I can ask my dad and find out. I think you may be thinking of the Prowler. I believe it was made by Pearson Archery.

Darrall Dougherty


----------



## DennyG (Jul 26, 2004)

*Jim Dougherty Bow*

Darrell, welcome to AT! I hope your dad is feeling better. I know he has a lot of admirers on this site. I do remember the Prowler, and it is is possible, that is the bow. But it seems to me if I recall it right your dad had a signature bow. I could be wrong, as i get older i have developed a bad case of CRS,(can't rember s**t). Any way i did have one, wether it was the prowler or a signature. I used to shoot it barebow, as I recall it was a pretty good shooter, even won a few shoots with it.
DennyG


----------



## Capt'n D (May 15, 2007)

Denny,
I'll ask him and find out. I think the prowler had his signature on it. That's the only one I can remember. It will be interesting to hear if any of these are around anymore.
Dad is feeling better. He killed a couple turkeys this spring. And I know he's ready for deer season to get here so he can make up for the time he missed last season.

Darrall


----------



## tacoben (Jun 24, 2004)

Capt'n D said:


> I can ask my dad and find out. I think you may be thinking of the Prowler. I believe it was made by Pearson Archery.
> 
> Darrall Dougherty


Darrall,

Wow! Talk about to the straight source. I just received the bow and will post a pic soon (if I can get my camera to work). It is a long ATA bow, 46 " AMO. It does have the Prowler emblem on it. The top Limb says, Jim Dogherty Prowler, and th bottom limb has the Bear manufacture sticker on there. It has a brown color riser with wooden limbs, and round wheels.

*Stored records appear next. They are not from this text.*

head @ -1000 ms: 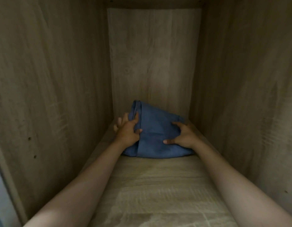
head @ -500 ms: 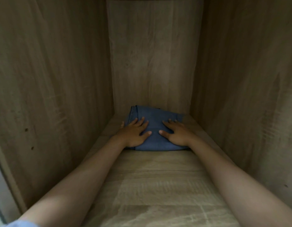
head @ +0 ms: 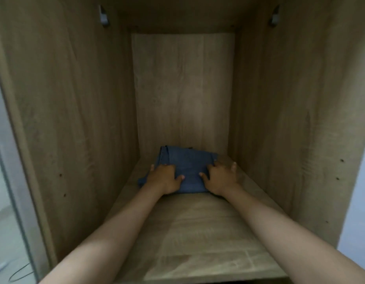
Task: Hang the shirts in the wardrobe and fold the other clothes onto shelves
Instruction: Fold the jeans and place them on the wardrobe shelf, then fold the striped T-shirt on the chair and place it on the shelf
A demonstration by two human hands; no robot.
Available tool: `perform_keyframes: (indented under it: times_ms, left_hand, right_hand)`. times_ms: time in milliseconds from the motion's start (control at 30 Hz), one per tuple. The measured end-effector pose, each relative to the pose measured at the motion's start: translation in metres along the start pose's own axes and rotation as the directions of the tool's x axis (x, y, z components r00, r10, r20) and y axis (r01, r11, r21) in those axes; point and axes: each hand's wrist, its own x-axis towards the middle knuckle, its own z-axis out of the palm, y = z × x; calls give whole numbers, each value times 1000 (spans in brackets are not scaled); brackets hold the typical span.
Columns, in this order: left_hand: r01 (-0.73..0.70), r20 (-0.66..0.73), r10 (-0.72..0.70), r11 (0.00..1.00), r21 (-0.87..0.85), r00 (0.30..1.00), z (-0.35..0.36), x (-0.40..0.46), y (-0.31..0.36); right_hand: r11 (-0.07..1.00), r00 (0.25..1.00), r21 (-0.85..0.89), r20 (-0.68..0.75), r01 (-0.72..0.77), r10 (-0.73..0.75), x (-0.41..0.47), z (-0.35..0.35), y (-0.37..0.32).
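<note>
- Your left hand (head: pixel 164 178) and right hand (head: pixel 220 177) cover the near edge of the folded jeans (head: pixel 187 167), so you cannot see whether that edge lies flat on the shelf (head: pixel 198 232).
- Your forearms are cut off by the bottom edge.
- The two small fittings (head: pixel 103 17) up top are too blurred to identify.

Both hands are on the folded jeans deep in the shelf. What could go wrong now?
1. A corner of the jeans sticks out past the left hand; pulling back may drag the fold open.
2. The right hand lies partly off the jeans, near the side wall, so an uneven push might skew the pile.
</note>
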Motion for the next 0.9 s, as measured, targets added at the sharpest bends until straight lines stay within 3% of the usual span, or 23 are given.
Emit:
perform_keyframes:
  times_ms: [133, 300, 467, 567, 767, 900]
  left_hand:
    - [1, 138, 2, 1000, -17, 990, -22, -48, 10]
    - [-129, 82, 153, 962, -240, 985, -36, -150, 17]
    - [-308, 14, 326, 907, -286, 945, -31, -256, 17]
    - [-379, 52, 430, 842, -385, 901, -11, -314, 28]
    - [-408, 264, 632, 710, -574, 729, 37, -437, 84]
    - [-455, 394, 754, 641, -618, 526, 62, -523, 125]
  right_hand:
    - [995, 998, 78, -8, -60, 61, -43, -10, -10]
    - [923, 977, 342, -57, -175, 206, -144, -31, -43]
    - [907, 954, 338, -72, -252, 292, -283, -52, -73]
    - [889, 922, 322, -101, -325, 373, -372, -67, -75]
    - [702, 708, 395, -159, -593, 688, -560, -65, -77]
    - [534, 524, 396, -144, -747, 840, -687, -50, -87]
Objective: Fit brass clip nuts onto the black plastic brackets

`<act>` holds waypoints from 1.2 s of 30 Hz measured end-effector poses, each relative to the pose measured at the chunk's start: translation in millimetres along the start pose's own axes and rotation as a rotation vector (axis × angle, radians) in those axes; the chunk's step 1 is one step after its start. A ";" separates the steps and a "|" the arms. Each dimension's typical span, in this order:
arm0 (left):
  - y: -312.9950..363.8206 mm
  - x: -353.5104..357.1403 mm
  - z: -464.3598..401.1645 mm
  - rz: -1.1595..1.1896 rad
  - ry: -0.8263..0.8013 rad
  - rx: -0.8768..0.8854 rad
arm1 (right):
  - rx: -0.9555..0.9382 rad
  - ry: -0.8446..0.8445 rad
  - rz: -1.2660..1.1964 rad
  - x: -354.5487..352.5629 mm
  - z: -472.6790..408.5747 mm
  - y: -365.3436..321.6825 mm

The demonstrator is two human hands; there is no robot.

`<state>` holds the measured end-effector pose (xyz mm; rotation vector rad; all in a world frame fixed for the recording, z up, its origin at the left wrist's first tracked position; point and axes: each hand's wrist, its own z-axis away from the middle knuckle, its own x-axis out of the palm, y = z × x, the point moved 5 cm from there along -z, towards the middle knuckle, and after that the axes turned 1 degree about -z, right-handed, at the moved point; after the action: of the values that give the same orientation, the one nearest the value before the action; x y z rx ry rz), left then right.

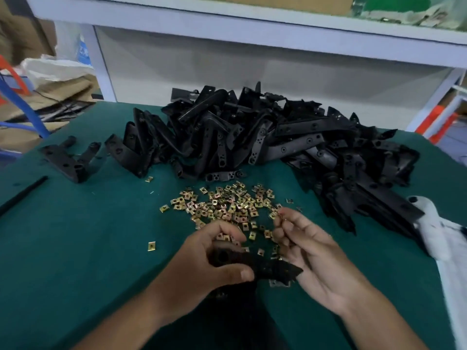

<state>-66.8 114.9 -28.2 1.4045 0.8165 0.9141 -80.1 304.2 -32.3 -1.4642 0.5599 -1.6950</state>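
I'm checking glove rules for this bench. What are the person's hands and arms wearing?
Nothing shows on either: the left hand and right hand are bare, with no gloves, rings or watch visible. Both forearms are uncovered to the frame's edge, with no sleeves in view.

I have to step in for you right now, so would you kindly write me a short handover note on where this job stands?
Left hand: grips one black bracket just above the green mat.
Right hand: fingertips pinch what looks like a clip nut, too small to be sure.
Loose brass clip nuts lie scattered in front of the hands; the big bracket pile sits behind them. Two brackets lie apart at far left.
Done: cannot tell how many are fitted.
Left: clip the nut onto the held bracket, then work through the pile.
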 end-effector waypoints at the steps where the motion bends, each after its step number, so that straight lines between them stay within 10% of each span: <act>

Hell of a nice bow and a shooter at that! Regards to your Dad!

Anthony


----------



## Capt'n D (May 15, 2007)

Excellent!
Can't wait to see the picture.
So I guess you answered the question of who made the bow.
I think that was the only compound listed in the first wholesale catalog for Jim Dougherty Archery. I think the whole catalog was only 3 pages. 
The sport sure has come a long ways.

Darrall


----------



## tacoben (Jun 24, 2004)

Sorry for posting these pictures late. I had to use a camera phone so the quality is not as good. Hope they come out.


----------



## DennyG (Jul 26, 2004)

*Bow*

Cool! That is the same bow I had. I Remember the Prowler emblem now. I was thinking it was a signature bow because it had Jim's name on it. I used to shoot it bare bow, with fingers. It was a great bow for that because of the long ATA, and round wheels. I wish I still had mine! That is a great piece for a collection!
Denny


----------



## Capt'n D (May 15, 2007)

Yeah that's a classic! Bows sure have come a long way.
Thanks for posting the pics.
Hows it shoot?

Darrall Dougherty


----------



## tacoben (Jun 24, 2004)

Capt'n D said:


> Yeah that's a classic! Bows sure have come a long way.
> Thanks for posting the pics.
> Hows it shoot?
> 
> Darrall Dougherty


It shoots really sweet. I don't have a chronograph, but for a bow with round wheels, it seems pretty fast. The draw is a tad long for me, so I'm thinking of putting an extended clicker on the dovetail of the sight bar (I have one from one of my Olympic recurve bow). As you can see, I've dressed it up as a target bow. I wanted to keep it "old school"...so to speak and put a springy rest on it. I couldn't get the arrow to tune correctly, so I switched to a centerest flipper and the arrow groups are way better and straight from 15-20yards. Because of the long ATA (46") and round wheels, it is quite a forgiving bow to shoot. I'm a finger shooter for the most part and this is one heck of a finger bow, just as DennyG said. I love these old types of bows with the recurve limbs. They just don't make 'em like these anymore, so when I saw it on fleabay, I jumped at the opportunity. This will go in my collection along with my Bear Tamerlane II, Bear Alaskan and Jennings Arrowstar. All are old school finger bows.


----------